YOUR INSTRUCTIONS
Below is a block of records. Copy every line in it that contains the word "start".

Items from a dataset
= Beginning of Section =

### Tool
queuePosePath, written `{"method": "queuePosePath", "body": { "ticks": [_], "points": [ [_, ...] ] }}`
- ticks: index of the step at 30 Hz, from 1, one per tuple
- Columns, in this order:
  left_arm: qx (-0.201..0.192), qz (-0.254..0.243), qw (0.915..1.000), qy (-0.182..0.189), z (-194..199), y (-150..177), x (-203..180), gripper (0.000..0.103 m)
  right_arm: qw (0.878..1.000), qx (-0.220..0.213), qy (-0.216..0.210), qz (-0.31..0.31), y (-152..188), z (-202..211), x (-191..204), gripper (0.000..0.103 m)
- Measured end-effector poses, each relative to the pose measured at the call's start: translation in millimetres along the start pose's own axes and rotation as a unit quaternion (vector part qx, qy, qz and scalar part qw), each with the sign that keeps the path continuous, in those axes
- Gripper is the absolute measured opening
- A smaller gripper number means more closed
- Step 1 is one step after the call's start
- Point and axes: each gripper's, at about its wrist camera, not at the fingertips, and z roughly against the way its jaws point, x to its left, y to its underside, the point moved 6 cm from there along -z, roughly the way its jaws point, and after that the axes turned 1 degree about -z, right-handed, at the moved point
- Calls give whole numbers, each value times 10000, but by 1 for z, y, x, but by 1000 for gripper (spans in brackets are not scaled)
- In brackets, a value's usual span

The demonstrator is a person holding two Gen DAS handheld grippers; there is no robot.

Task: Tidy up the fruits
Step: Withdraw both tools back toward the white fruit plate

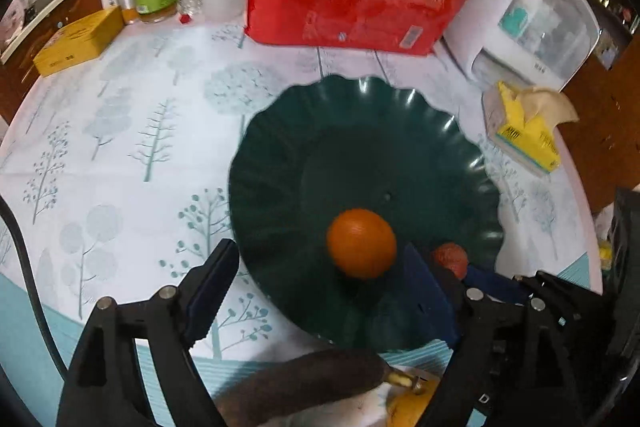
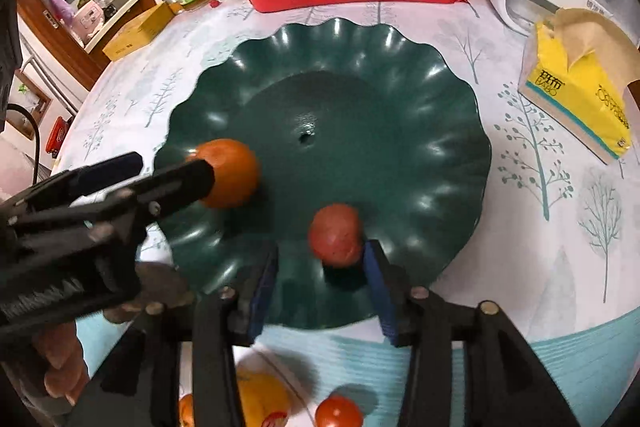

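Both tongs gape empty over the green plate (image 2: 400, 75): orange (image 1: 361, 243) between left tongs (image 1: 320, 291), red fruit (image 2: 336, 235) between right tongs (image 2: 320, 291).

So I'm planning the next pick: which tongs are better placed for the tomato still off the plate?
Right tongs, probably: open, with the tomato just below them. The left tongs' view doesn't show it.
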Motion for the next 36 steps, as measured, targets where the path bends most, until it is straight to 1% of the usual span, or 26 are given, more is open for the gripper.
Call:
{"method": "queuePosePath", "body": {
  "ticks": [1,6,10,16,19,21,24,25,29,33,36],
  "points": [
    [-47,28,10000,3,6,1,1,84,10000,-35,6,12,2,3,1,48],
    [-317,85,9992,-219,41,10,9,84,9998,-196,-55,11,11,26,10,48],
    [-564,106,9980,-259,76,24,13,84,9992,-390,-26,71,21,51,17,48],
    [-1009,-57,9943,-345,133,44,7,86,9977,-662,-78,119,40,90,27,48],
    [-1015,-169,9944,-255,156,53,0,86,9967,-789,-135,130,48,109,31,48],
    [-1028,-324,9936,-342,170,59,-7,86,9960,-876,-129,140,52,123,33,48],
    [-1147,-604,9906,-448,196,68,-21,86,9950,-978,-154,145,56,142,37,48],
    [-1169,-639,9901,-432,202,71,-25,86,9947,-1011,-134,161,57,149,38,48],
    [-1181,-688,9902,-293,223,85,-35,86,9920,-1233,-45,259,65,181,43,49],
    [-1149,-728,9905,-208,236,102,-42,86,9901,-1368,-2,330,77,202,47,52],
    [-1239,-734,9894,-208,242,112,-44,86,9882,-1473,83,420,87,212,48,52]
  ]
}}
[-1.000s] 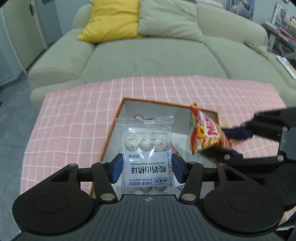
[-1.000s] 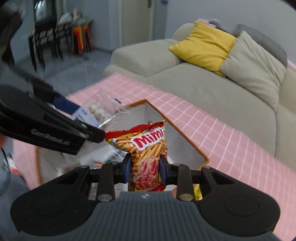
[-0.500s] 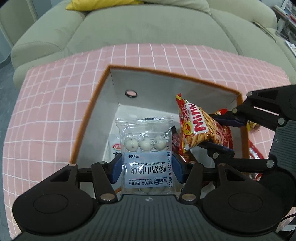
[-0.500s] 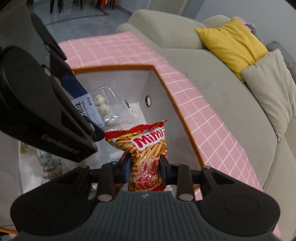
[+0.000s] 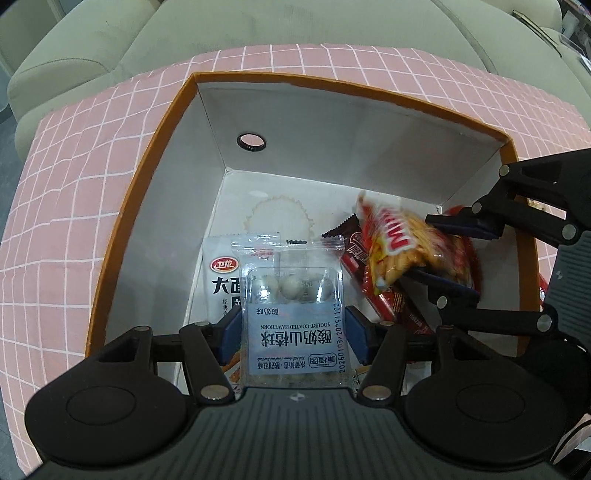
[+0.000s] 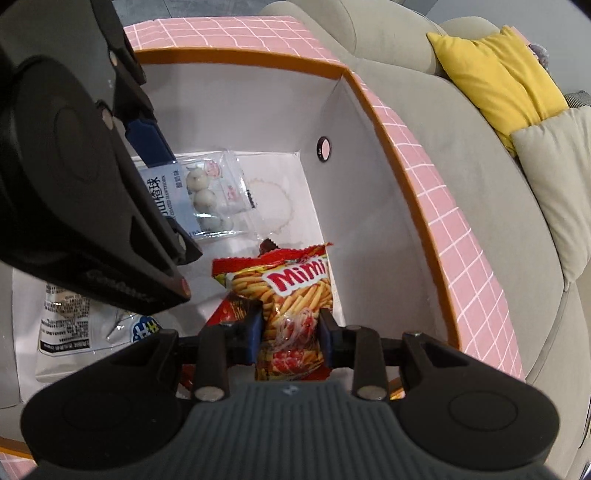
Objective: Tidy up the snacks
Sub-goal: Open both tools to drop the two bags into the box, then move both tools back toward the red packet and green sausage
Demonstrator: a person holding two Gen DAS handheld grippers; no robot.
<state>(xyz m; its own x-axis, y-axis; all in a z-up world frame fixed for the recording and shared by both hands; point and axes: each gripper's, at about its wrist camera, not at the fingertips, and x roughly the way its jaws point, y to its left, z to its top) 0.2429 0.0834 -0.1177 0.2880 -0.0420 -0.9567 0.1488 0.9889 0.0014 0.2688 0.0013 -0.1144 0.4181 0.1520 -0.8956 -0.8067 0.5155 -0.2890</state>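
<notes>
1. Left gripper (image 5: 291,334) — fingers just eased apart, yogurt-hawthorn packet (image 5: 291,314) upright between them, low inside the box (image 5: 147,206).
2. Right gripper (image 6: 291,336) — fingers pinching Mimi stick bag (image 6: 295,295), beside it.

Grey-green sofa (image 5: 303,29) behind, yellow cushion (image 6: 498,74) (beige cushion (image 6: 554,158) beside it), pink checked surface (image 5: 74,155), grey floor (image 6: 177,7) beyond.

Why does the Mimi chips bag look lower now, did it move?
Yes. The Mimi bag, pinched in the right gripper, has gone down: a second ago it was above the orange-rimmed box, and now it sits inside the white walls.
</notes>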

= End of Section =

COMPLETED EXERCISE
- Measured end-effector poses, each relative to the pose measured at the call's start: translation in millimetres along the start pose's own axes and rotation as a unit quaternion (vector part qx, qy, qz and scalar part qw), each with the sign that keeps the path continuous, in those axes
- Step 1 is one step after the call's start

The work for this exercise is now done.